# YOUR OBJECTIVE
Which of the lines below mention the word "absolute"? Pull each one out.

# DATASET CONTENT
=-=-=
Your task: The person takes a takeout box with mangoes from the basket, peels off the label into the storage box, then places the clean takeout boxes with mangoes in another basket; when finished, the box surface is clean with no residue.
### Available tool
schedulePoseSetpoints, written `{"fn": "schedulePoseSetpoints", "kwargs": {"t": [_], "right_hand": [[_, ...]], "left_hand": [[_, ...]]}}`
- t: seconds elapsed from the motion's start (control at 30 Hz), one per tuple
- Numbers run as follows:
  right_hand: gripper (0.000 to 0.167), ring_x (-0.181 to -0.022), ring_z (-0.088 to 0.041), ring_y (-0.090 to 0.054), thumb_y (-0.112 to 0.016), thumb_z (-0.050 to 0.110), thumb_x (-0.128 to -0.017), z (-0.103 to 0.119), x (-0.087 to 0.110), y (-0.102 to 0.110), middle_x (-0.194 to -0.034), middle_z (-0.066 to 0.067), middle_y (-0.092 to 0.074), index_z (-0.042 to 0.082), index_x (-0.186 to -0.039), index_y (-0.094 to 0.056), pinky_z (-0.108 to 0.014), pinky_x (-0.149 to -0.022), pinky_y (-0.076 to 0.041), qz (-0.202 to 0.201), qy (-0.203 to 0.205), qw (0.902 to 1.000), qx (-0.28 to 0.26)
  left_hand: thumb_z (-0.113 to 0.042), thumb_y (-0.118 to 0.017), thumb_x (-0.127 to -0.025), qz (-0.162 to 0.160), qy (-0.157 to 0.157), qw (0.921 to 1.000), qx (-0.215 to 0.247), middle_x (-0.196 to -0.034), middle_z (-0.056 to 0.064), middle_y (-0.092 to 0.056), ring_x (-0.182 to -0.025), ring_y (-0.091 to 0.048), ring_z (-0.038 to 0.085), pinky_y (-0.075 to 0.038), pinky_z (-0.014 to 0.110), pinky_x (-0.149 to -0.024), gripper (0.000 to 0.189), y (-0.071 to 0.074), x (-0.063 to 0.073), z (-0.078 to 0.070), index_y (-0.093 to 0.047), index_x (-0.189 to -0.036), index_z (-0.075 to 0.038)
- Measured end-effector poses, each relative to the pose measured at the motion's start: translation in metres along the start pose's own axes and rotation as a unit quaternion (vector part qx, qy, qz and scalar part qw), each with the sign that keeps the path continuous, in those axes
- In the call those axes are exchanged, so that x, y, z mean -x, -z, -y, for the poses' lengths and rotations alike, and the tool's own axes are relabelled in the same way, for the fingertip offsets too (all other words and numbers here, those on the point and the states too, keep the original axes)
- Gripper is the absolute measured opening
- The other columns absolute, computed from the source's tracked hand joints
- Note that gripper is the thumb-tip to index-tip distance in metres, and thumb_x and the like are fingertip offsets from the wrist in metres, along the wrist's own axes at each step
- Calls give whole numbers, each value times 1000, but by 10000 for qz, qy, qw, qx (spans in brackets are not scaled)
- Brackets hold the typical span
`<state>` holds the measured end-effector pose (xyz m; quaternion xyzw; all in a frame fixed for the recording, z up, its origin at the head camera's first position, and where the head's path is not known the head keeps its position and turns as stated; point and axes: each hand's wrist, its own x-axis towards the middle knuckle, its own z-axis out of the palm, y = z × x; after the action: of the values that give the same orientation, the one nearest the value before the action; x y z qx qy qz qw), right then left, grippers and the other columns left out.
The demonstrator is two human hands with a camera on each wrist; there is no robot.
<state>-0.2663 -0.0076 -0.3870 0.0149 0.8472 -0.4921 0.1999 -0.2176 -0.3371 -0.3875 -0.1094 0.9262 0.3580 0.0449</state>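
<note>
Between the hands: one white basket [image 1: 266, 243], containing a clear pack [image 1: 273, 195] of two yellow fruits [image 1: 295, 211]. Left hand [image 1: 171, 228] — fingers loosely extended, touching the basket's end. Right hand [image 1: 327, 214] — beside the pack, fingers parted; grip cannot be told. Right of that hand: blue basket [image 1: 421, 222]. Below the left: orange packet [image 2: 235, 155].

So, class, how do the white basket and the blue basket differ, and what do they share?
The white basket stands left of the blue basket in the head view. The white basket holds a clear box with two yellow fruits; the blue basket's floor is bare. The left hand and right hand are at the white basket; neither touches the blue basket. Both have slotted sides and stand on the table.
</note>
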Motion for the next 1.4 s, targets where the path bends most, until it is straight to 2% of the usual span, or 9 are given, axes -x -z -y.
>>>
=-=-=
# EXERCISE RESULT
- Gripper is the absolute measured opening
- The other columns absolute, computed from the source's tracked hand joints

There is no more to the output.